Basically, different IE daughter languages changed vowels, consonants, and stress accent in different ways. Flower and foliage come basically from Latin, but blood, bleed, blossom, etc., come from Old English. In the Italic languages (Latin and its sisters like Umbrian and Oscan), PIE *bh usually becomes an f, but in Germanic languages *bh, in initial position, becomes b. As for the fl vs fol, resonants (i.e., r and l) in PIE roots (like *bhel-) sometimes come before the vowel of the root and sometimes after it (e.g., CVRC ~ CRVC, where C is a consonant, R is a resonant, and V is a vowel), depending on things like stress, and possible affixes (prefixes or suffixes). English has borrowed so many words from different branches of IE that it is sometimes difficult to imagine the various words all being related, but they are as best as we can tell. PIE is a reconstructed language and not an attested one. Take the PIE root *gwem- 'to go': in Greek bainō, Latin venio, Sanskrit gam (root), gacchāmi (from *gwem-sko-mi), Old English cuman, English come.

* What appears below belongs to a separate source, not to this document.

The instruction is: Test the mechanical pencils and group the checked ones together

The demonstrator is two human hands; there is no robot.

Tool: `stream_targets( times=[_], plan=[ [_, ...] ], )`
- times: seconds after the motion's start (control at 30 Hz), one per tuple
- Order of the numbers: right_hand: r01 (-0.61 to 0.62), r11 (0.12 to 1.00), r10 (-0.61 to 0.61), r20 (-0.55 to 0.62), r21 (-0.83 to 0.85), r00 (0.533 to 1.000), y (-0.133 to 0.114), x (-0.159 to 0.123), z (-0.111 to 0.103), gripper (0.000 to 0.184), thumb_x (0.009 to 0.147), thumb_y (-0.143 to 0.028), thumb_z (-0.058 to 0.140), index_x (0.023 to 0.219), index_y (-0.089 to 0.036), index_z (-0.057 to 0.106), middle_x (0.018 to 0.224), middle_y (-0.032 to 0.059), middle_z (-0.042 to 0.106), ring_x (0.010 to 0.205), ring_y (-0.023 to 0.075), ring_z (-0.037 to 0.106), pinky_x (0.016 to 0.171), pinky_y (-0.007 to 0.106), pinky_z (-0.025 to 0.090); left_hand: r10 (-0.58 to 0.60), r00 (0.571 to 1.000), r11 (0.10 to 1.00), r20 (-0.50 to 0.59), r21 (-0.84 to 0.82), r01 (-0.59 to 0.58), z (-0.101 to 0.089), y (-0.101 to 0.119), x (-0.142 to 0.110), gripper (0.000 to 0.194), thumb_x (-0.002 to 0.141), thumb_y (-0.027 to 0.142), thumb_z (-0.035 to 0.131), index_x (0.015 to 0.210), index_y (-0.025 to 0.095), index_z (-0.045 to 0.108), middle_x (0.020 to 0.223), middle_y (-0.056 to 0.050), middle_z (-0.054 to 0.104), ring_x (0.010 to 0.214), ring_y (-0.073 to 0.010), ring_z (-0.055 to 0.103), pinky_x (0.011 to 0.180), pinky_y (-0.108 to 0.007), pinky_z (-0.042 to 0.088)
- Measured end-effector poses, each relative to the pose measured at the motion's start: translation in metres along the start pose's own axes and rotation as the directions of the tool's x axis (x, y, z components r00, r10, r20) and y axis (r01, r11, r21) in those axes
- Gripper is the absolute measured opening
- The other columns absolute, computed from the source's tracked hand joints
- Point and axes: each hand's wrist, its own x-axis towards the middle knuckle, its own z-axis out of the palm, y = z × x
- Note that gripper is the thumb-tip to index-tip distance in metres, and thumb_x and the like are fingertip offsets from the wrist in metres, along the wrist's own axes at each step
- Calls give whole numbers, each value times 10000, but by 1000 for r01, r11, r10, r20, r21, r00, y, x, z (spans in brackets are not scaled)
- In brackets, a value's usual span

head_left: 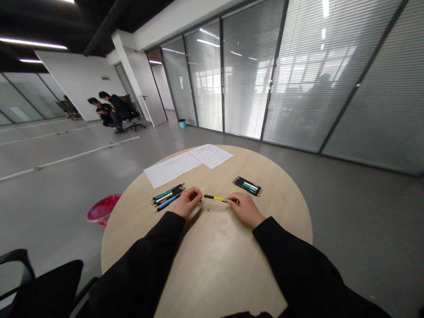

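Observation:
A yellow and black pen (217, 198) stretches between my two hands, just above the middle of the round table. Its left end is pinched in the fingers of my left hand (188, 202). The fingers of my right hand (244, 206) close round its other end. Beside my left hand lies a group of pens (168, 194) in green, white, black and blue, side by side. Beyond my right hand rests a second group of pens (247, 186), black, white and green. A tiny brownish speck (208, 210) is on the wood below the held pen.
Two paper sheets (175, 169) lie at the far side of the round wooden table (212, 265). A red bin (103, 210) stands left on the floor, near a black chair (43, 282). Two people (114, 110) are at the back left. A blue bin (182, 124) stands by the glass wall.

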Motion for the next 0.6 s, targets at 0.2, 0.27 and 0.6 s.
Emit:
stream_targets(
  times=[0.2, 0.27, 0.6],
  plan=[
    [-5, 1000, 5, 21, -8, 1000, -2, 0, -1, 152, 828, -158, 599, 873, -200, 738, 820, 39, 717, 740, 171, 610, 690, 277, 438, -9, 1000, 1000, -10, 16, 9, 1, -3, 0, 244, 792, 395, 646, 749, 163, 586, 659, -4, 610, 626, -136, 578, 647, -274, 465],
    [-7, 1000, 7, 25, 1, 1000, -4, 0, -2, 159, 822, -147, 599, 875, -203, 738, 829, 39, 720, 743, 172, 612, 697, 279, 441, -12, 1000, 1000, -8, 14, 12, 1, -2, 0, 239, 793, 392, 643, 747, 166, 584, 658, 0, 609, 624, -135, 578, 647, -273, 467],
    [-14, 1000, 14, -21, 21, 1000, 0, 0, 0, 146, 831, -170, 602, 873, -210, 736, 809, 28, 713, 738, 170, 611, 686, 277, 434, -34, 999, 997, -5, -63, 34, 0, -3, 0, 246, 800, 403, 650, 802, 163, 596, 698, 3, 605, 652, -139, 599, 683, -296, 502]
  ],
)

You might want to take a look at a textbook on historical linguistics. W P Lehman has written an affordable one.
Ceci n'est pas un seing.
Hi Venus
I get the connection of active to flower (verb) but bleed does seem like a stretch but then English was never designed to make sense that I can see. That's what makes it interesting.
edited for several embarrassing typos spellos and oopses.
Last edited by Zed; 03/09/2007 12:41 AM.